Since only the text is wanted, print every entry below exactly and omit the images.

*DATA SUPPLIED:*
........
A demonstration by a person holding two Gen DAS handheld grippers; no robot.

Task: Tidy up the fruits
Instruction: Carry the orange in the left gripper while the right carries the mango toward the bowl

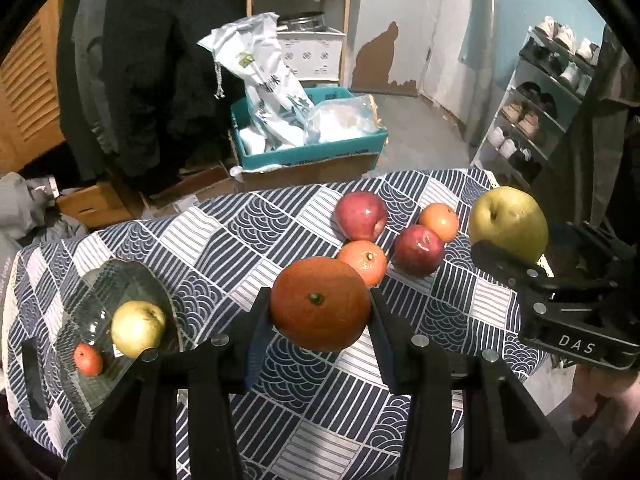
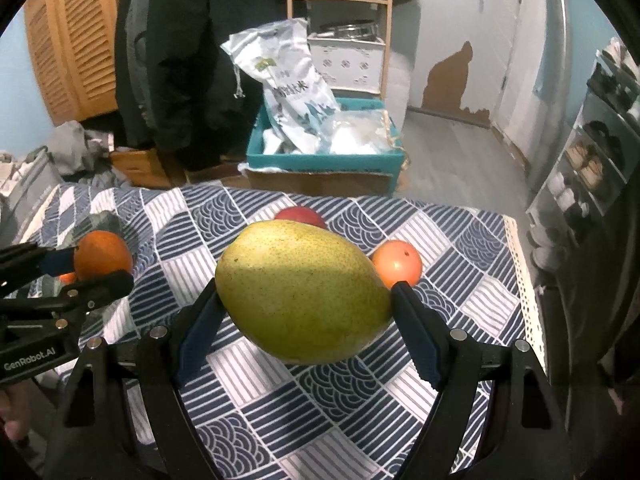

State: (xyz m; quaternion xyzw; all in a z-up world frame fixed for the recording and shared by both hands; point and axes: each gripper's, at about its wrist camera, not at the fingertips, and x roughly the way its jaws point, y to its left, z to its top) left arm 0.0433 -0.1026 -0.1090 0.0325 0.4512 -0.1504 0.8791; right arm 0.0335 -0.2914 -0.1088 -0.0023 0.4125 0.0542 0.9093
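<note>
The left gripper point(image 1: 320, 316) is right up close, its jaws clamped on a big orange point(image 1: 320, 304) held up above the worktop point(image 1: 280, 400). The right gripper point(image 2: 306, 320) has its jaws clamped on a green pear point(image 2: 304, 292), also up in the air. Off to the left, a glass plate point(image 1: 100, 280) holds 1 yellow pear point(image 1: 138, 329) and 1 small orange point(image 1: 88, 359). Farther back on the checked cloth lie 2 red apples point(image 1: 361, 216) and 2 more oranges point(image 1: 363, 262), close together. Past the worktop, a blue box point(image 1: 312, 152) sits on the floor.
</note>
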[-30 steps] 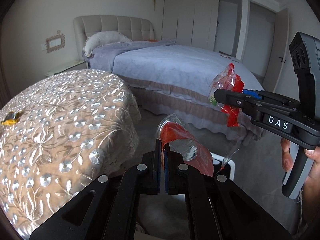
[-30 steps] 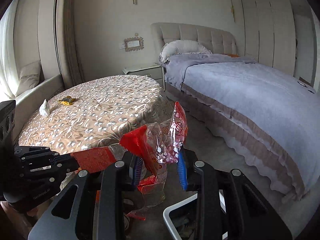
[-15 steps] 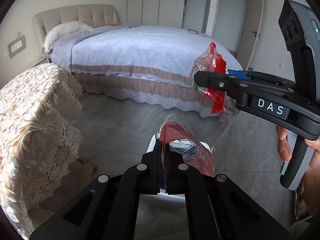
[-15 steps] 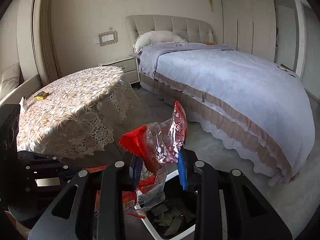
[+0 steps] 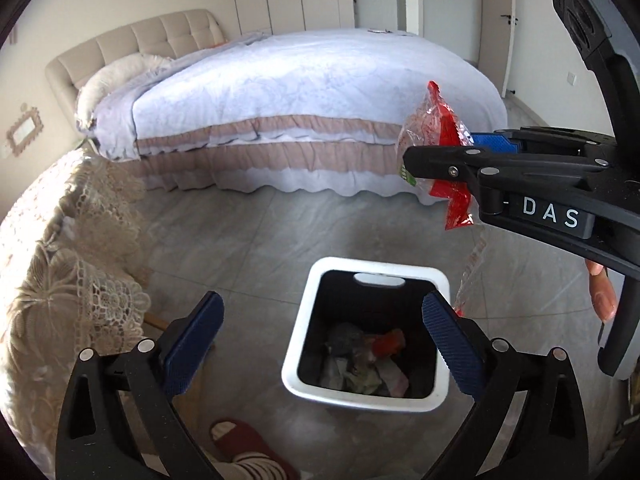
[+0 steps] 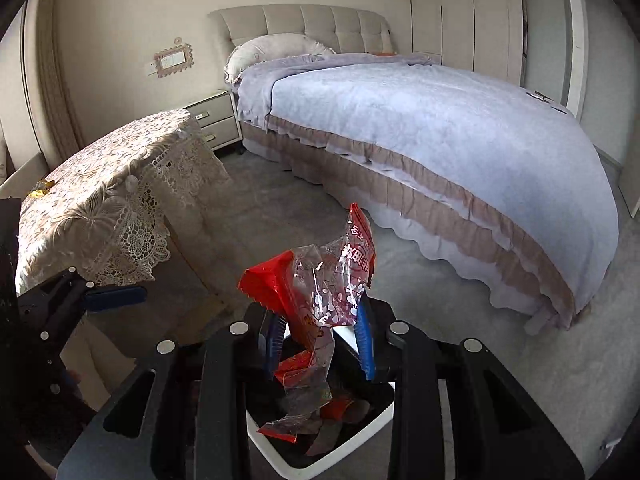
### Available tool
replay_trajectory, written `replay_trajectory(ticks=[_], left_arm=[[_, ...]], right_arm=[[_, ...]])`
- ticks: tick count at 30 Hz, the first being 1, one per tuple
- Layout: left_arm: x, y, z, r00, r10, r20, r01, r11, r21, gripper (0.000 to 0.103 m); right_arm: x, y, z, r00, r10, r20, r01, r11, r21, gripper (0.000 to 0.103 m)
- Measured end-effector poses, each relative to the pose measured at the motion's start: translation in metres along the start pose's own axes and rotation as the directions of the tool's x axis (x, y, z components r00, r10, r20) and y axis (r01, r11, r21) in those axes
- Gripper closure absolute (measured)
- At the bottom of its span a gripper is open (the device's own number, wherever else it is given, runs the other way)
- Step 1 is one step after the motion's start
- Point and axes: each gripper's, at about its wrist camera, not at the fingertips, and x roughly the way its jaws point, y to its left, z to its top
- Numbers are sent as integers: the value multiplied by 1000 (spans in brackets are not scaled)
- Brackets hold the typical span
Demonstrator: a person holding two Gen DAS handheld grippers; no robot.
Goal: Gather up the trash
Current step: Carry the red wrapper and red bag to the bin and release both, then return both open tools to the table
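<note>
A white-rimmed black trash bin point(image 5: 308, 320) stands on the grey floor and holds several crumpled wrappers, one of them red point(image 5: 387, 341). My left gripper point(image 5: 320, 340) is wide open and empty right above the bin. My right gripper point(image 6: 320, 336) is shut on a red and clear plastic snack wrapper point(image 6: 320, 280), held above the bin point(image 6: 380, 416). The same wrapper shows in the left wrist view point(image 5: 440, 136), up and right of the bin, pinched in the right gripper point(image 5: 444, 156).
A round table with a lace cloth point(image 6: 100, 184) stands to the left, with a small yellow scrap point(image 6: 40, 188) on it. A large bed point(image 6: 440, 132) fills the right. A nightstand point(image 6: 214, 124) sits by the wall. A slippered foot point(image 5: 244, 448) is near the bin.
My left gripper has opened and its red wrapper is gone from the jaws; a red wrapper now lies in the bin. Both grippers have swung from the table toward the bin.
</note>
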Motion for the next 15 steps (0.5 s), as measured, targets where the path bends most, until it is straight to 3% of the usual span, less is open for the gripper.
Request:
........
*SOLUTION FOR THIS TASK:*
A demonstration by a person holding two Gen DAS handheld grippers; no robot.

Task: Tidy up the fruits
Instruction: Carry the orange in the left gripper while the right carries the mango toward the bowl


State: (xyz m; quaternion xyzw; all in a z-up world frame fixed for the recording and shared by both hands; point and axes: each gripper's, at about its wrist camera, not at the fingertips, and x roughly the way its jaws point, y to its left, z to its top) left arm 0.0433 -0.1026 -0.1090 0.0325 0.4512 -0.1504 0.8791; right arm 0.0335 -0.2914 -0.1088 -0.0023 0.4125 0.0542 0.9093
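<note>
The left gripper point(image 1: 320, 316) is right up close, its jaws clamped on a big orange point(image 1: 320, 304) held up above the worktop point(image 1: 280, 400). The right gripper point(image 2: 306, 320) has its jaws clamped on a green pear point(image 2: 304, 292), also up in the air. Off to the left, a glass plate point(image 1: 100, 280) holds 1 yellow pear point(image 1: 138, 329) and 1 small orange point(image 1: 88, 359). Farther back on the checked cloth lie 2 red apples point(image 1: 361, 216) and 2 more oranges point(image 1: 363, 262), close together. Past the worktop, a blue box point(image 1: 312, 152) sits on the floor.
</note>
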[-30 steps] 
[-30 steps] 
[-15 steps] 
[-15 steps] 
[+0 steps] 
[+0 steps] 
### Available tool
replay_trajectory, written `replay_trajectory(ticks=[_], left_arm=[[_, ...]], right_arm=[[_, ...]])`
- ticks: tick count at 30 Hz, the first being 1, one per tuple
- Layout: left_arm: x, y, z, r00, r10, r20, r01, r11, r21, gripper (0.000 to 0.103 m); right_arm: x, y, z, r00, r10, r20, r01, r11, r21, gripper (0.000 to 0.103 m)
- Measured end-effector poses, each relative to the pose measured at the motion's start: translation in metres along the start pose's own axes and rotation as the directions of the tool's x axis (x, y, z components r00, r10, r20) and y axis (r01, r11, r21) in those axes
- Gripper closure absolute (measured)
- At the bottom of its span a gripper is open (the device's own number, wherever else it is given, runs the other way)
- Step 1 is one step after the motion's start
- Point and axes: each gripper's, at about its wrist camera, not at the fingertips, and x roughly the way its jaws point, y to its left, z to its top
- Numbers are sent as integers: the value multiplied by 1000 (spans in brackets are not scaled)
- Brackets hold the typical span
Demonstrator: a person holding two Gen DAS handheld grippers; no robot.
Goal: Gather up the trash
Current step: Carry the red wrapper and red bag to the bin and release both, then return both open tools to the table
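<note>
A white-rimmed black trash bin point(image 5: 308, 320) stands on the grey floor and holds several crumpled wrappers, one of them red point(image 5: 387, 341). My left gripper point(image 5: 320, 340) is wide open and empty right above the bin. My right gripper point(image 6: 320, 336) is shut on a red and clear plastic snack wrapper point(image 6: 320, 280), held above the bin point(image 6: 380, 416). The same wrapper shows in the left wrist view point(image 5: 440, 136), up and right of the bin, pinched in the right gripper point(image 5: 444, 156).
A round table with a lace cloth point(image 6: 100, 184) stands to the left, with a small yellow scrap point(image 6: 40, 188) on it. A large bed point(image 6: 440, 132) fills the right. A nightstand point(image 6: 214, 124) sits by the wall. A slippered foot point(image 5: 244, 448) is near the bin.
My left gripper has opened and its red wrapper is gone from the jaws; a red wrapper now lies in the bin. Both grippers have swung from the table toward the bin.
</note>
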Motion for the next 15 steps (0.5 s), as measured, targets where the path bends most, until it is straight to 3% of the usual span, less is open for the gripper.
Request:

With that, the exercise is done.